- _Exercise objective_: Search the material for "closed" and show all lines that contain it.
____ Data to examine
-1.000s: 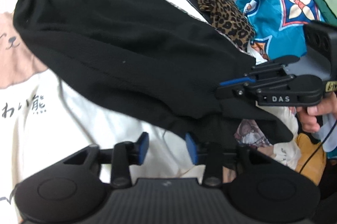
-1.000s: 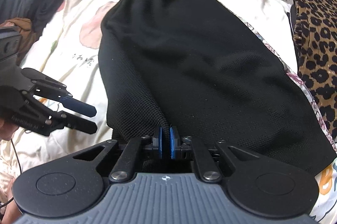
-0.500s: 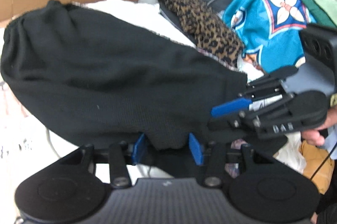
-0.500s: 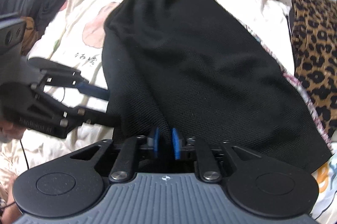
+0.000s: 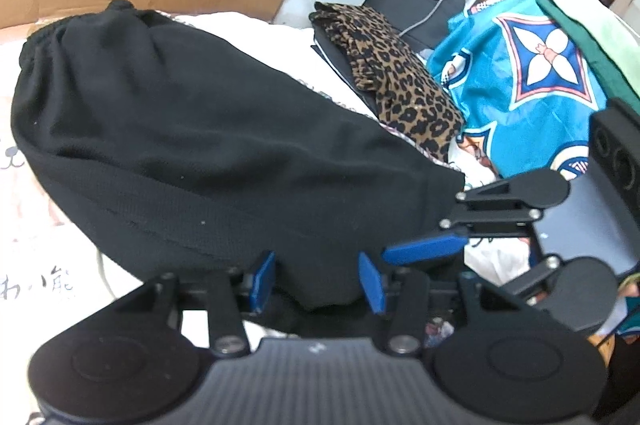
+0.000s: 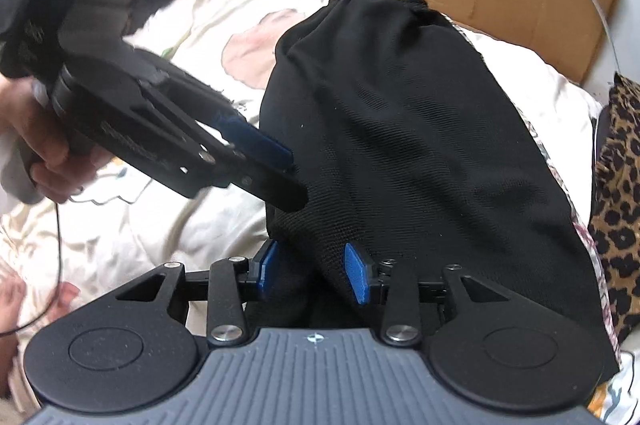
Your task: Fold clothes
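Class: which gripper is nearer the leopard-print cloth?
Right. The right gripper is at the black garment's hem beside the leopard-print cloth; the left gripper lies beyond, at the hem's other side.

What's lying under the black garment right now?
A patterned fabric edge peeks from under the black garment, both on the cream printed bedsheet. How far it extends underneath is hidden.

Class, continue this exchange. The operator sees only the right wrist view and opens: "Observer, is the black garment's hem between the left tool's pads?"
Observer: Yes. The left wrist view shows the hem of the black garment lying between the pads of the left tool, whose jaws stand apart.
Operator: What lies past the leopard-print fabric?
Observer: A bright blue patterned cloth, right beside the leopard-print fabric.
Operator: Anything behind those?
Observer: A black box with a handle.
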The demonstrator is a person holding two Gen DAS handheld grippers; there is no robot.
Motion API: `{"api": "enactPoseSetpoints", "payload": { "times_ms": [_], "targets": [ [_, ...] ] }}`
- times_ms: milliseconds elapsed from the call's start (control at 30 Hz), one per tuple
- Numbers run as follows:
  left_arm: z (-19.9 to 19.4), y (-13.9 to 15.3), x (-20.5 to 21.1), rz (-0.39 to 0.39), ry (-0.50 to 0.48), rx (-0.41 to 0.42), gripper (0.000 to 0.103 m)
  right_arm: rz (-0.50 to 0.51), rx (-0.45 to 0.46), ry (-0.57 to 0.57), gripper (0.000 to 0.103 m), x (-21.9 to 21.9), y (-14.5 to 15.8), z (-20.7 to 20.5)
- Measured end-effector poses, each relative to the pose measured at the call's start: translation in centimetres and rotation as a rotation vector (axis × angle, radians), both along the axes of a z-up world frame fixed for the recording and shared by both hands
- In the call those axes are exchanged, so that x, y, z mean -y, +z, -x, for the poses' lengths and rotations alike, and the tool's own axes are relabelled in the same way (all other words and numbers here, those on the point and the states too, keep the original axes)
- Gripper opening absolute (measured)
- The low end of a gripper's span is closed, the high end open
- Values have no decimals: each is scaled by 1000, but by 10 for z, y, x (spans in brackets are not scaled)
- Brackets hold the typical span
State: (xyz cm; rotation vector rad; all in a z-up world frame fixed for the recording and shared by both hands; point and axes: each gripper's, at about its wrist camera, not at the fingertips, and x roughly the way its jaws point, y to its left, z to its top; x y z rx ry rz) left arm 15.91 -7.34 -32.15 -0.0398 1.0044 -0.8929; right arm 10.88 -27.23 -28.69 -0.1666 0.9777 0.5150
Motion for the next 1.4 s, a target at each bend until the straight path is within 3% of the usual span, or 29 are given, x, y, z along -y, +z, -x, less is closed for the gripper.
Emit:
{"api": "enactPoseSetpoints", "payload": {
  "times_ms": [200, 267, 433, 600, 800, 1100, 1233, 1400],
  "targets": [
    [2, -2, -17, -23, 24, -3, 49, 50, 33, 30, 41, -8, -7, -8],
    [4, -3, -21, -36, 26, 0, 49, 32, 31, 24, 23, -5, -5, -11],
    [7, -6, -18, -50, 6, 10, 49, 22, 39, -24, 10, 3, -2, -15],
    [8, -6, -7, -46, -10, 20, 49, -20, 28, -87, 2, 15, 3, -19],
    [7, -6, 8, -37, -15, 10, 49, -43, 20, -100, 2, 18, 4, -21],
    [2, -18, 10, -44, 34, -77, 25, -57, 14, -87, 2, 13, 6, -16],
    [4, -22, 9, -39, 37, -98, 9, -62, 14, -74, 2, 10, 9, -14],
    [9, -18, 2, -38, 42, -88, 5, -89, 9, -95, 4, 13, 14, -12]
  ]
}}
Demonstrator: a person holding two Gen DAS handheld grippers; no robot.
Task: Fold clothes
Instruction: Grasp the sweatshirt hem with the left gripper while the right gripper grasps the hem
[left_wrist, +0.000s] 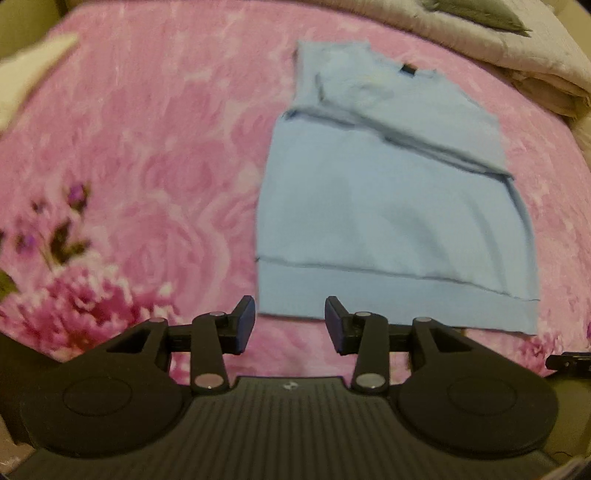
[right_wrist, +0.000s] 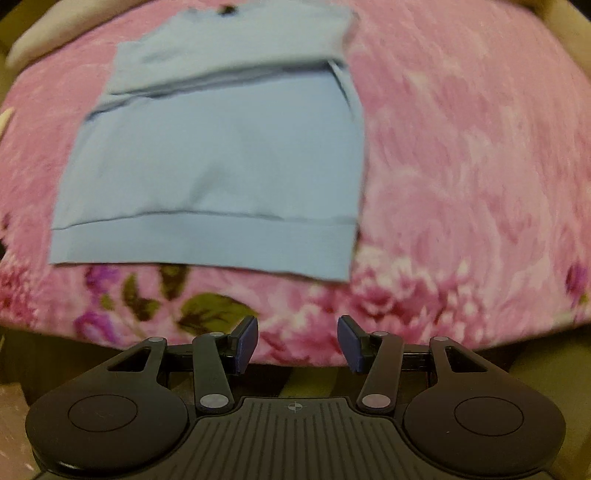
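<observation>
Blue shirt (left_wrist: 388, 206) lies flat on the pink flowered blanket (left_wrist: 147, 147), sleeves folded in. Left gripper (left_wrist: 290, 325) hangs at its hem, right gripper (right_wrist: 298, 343) nearer the blanket's edge; both fingers apart, empty.

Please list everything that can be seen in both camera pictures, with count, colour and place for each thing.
shirt: one, light blue, lying flat and partly folded on the blanket, hem nearest the grippers
label: one, dark, at the shirt's collar, on the far end
blanket: one, pink with flower print, spread under the shirt
quilt: one, beige, bunched at the far right edge in the left wrist view
pillow: one, grey, on top of the quilt; only part shows
pale cloth: one, cream, at the far left edge; too blurred to identify
left gripper: one, black with blue pads, open, empty, above the near hem of the shirt
right gripper: one, black with blue pads, open, empty, over the blanket's near edge
</observation>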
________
- _Result below_:
- The low end of a gripper's span is closed, the high end open
Motion for the next 1.4 s, a target at each bend until the straight path is within 3% of the usual span, or 29 are given, x, y, z along -y, +z, -x, less is closed for the gripper.

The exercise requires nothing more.